San Francisco - 1971 & 1972

Part one

We were ex GIs against the War in Vietnam. We occupied military recruiting offices. We also occupied the South Vietnamese Consulate. And we occupied events, such as the Veterans Day parade; marching in it, turning that warmonger festival into an antiwar affair. We were veteran occupiers. That was back in 1971 and 1972. Forty years later, several of us from the old group were active in the Occupy movement.

by Daniel Borgström

When I left the U.S. Marine Corps in 1963, I had no idea that less than a decade later I'd be marching in antiwar demonstrations together with a lot of other ex-GIs. The world around us and attitudes in it were going through major social changes. To the civil rights movement, the hippie movement, and a resurgence of the old left, was added a veterans' movement; the war in Vietnam brought these sociopolitical elements all together.

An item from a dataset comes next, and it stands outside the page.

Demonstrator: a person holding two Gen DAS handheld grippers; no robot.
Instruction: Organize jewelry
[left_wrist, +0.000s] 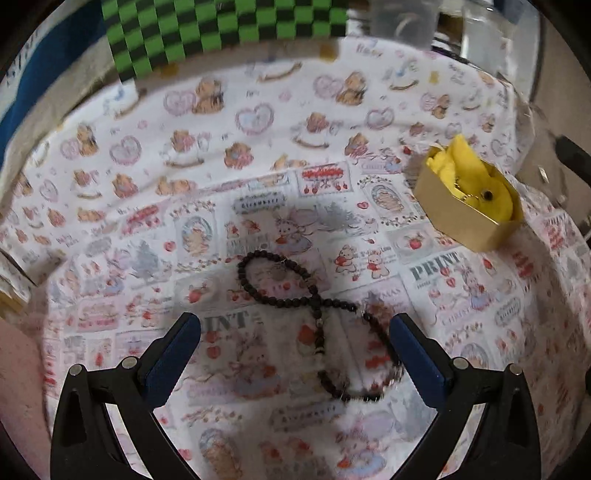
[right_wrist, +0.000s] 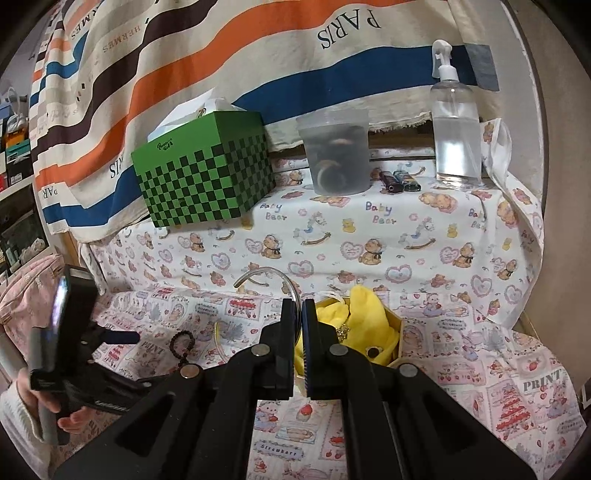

It was a war that went on and on, with no end in sight. By the autumn of 1971, American GIs had been fighting in Vietnam for nearly a decade. Soldiers were tired of fighting it, and finding ways not to. There were even occasions when they openly refused to fight. And at home, Americans were questioning its validity. Despite all these objections, our leaders in Washington refused to end it.

Veterans were also questioning the validity of the war, and groups of us across the country were openly protesting it. In the Bay Area we were getting our own group together. This article is about that group, my memories of it, our actions and experiences.

Most of our actions took place in San Francisco. Our first was to take part in the Veterans Day parade of October 1971. That parade was sponsored by the Veterans of Foreign Wars, who were vigorously supporting the war in Vietnam. Nevertheless, they said they were dedicating it to the veterans of Vietnam, so we figured that would be the appropriate venue for our antiwar statement. We applied and got permission to participate.

The parade was held on Sunday, October 24th, a beautiful autumn day. It was the kind of weather we only saw late in the year, summers being notoriously cold in San Francisco.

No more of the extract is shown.